* Try it *
Return the following from the records below: each line, word for word, starting with the line that contains "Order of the" and going on through the line that contains "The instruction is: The", with nothing outside that range.

* Data entries *
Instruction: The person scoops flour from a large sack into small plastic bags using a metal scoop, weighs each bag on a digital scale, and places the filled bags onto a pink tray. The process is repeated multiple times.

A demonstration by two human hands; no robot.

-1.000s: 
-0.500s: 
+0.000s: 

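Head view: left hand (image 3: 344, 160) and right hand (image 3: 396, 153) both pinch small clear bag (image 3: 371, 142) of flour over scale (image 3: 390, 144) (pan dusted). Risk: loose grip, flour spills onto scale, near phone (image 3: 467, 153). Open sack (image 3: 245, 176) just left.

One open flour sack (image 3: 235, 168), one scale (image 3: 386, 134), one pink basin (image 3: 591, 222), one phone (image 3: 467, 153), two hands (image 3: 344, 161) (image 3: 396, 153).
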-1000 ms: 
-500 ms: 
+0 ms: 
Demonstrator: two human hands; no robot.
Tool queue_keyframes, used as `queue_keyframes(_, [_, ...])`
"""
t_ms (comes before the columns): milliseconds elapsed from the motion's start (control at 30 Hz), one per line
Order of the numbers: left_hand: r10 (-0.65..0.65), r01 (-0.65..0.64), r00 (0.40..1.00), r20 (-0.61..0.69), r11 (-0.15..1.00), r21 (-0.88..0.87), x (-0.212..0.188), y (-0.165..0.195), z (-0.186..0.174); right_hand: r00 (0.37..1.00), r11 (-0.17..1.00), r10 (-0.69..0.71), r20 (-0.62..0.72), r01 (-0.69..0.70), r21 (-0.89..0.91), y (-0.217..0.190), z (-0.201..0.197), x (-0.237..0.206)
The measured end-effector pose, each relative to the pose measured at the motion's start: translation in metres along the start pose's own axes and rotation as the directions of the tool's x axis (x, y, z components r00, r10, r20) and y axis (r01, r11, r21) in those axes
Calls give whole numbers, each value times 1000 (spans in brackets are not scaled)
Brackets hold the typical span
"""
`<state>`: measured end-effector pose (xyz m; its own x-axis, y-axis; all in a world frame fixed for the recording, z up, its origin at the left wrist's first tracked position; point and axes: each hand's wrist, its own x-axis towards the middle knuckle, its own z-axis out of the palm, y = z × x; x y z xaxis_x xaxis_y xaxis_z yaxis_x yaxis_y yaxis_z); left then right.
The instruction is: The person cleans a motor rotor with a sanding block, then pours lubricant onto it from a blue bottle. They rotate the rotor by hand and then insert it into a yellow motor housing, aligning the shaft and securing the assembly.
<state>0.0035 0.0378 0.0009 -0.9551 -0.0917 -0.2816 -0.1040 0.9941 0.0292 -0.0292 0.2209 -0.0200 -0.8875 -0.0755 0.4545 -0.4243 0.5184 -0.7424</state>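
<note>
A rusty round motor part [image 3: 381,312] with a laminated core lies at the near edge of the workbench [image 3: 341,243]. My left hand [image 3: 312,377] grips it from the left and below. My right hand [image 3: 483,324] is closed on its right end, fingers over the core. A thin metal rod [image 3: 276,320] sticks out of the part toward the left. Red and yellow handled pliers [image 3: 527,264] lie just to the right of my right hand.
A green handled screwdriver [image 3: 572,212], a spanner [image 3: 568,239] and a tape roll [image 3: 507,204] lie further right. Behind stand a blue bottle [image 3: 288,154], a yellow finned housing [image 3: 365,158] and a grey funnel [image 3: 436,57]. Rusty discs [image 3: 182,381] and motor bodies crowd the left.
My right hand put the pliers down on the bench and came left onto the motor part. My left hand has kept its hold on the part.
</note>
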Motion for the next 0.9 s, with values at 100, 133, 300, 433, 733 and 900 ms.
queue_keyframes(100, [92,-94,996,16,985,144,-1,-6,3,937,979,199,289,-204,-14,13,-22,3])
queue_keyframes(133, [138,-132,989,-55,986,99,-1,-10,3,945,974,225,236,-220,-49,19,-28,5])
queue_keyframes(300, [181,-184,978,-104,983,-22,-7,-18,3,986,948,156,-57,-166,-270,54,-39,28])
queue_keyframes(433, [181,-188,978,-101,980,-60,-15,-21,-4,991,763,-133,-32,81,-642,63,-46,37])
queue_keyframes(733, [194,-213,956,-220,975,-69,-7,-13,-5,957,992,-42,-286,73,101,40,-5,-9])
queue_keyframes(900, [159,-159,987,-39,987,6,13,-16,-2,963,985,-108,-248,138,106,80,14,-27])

* Output of the exercise *
Order of the numbers: left_hand: r10 (-0.65..0.65), r01 (-0.65..0.64), r00 (0.40..1.00), r20 (-0.61..0.69), r11 (-0.15..1.00), r21 (-0.88..0.87), x (-0.212..0.188), y (-0.165..0.195), z (-0.186..0.174); right_hand: r00 (0.37..1.00), r11 (-0.17..1.00), r10 (-0.69..0.71), r20 (-0.62..0.72), r01 (-0.69..0.70), r21 (-0.89..0.91), y (-0.217..0.190), z (-0.201..0.197), x (-0.237..0.206)
The measured end-effector pose, each relative to the pose measured at the motion's start: translation in metres along the start pose's own axes and rotation as the directions of the tool's x axis (x, y, z components r00, r10, r20) and y axis (r01, r11, r21) in those axes
Calls give whole numbers, each value times 1000 (spans in brackets are not scaled)
Brackets hold the typical span
"""
`<state>`: measured end-effector pose (xyz m; its own x-axis, y-axis; all in a world frame fixed for the recording, z up, its origin at the left wrist's first tracked position; point and axes: each hand's wrist, its own x-axis towards the middle knuckle, its own z-axis out of the palm, y = z × x; x y z xaxis_x xaxis_y xaxis_z yaxis_x yaxis_y yaxis_z); left then right.
The instruction is: The person cleans a motor rotor with a sanding block, then pours lubricant onto it from a blue bottle. They rotate the rotor by hand and then insert it into a yellow motor housing, aligning the shaft and securing the assembly.

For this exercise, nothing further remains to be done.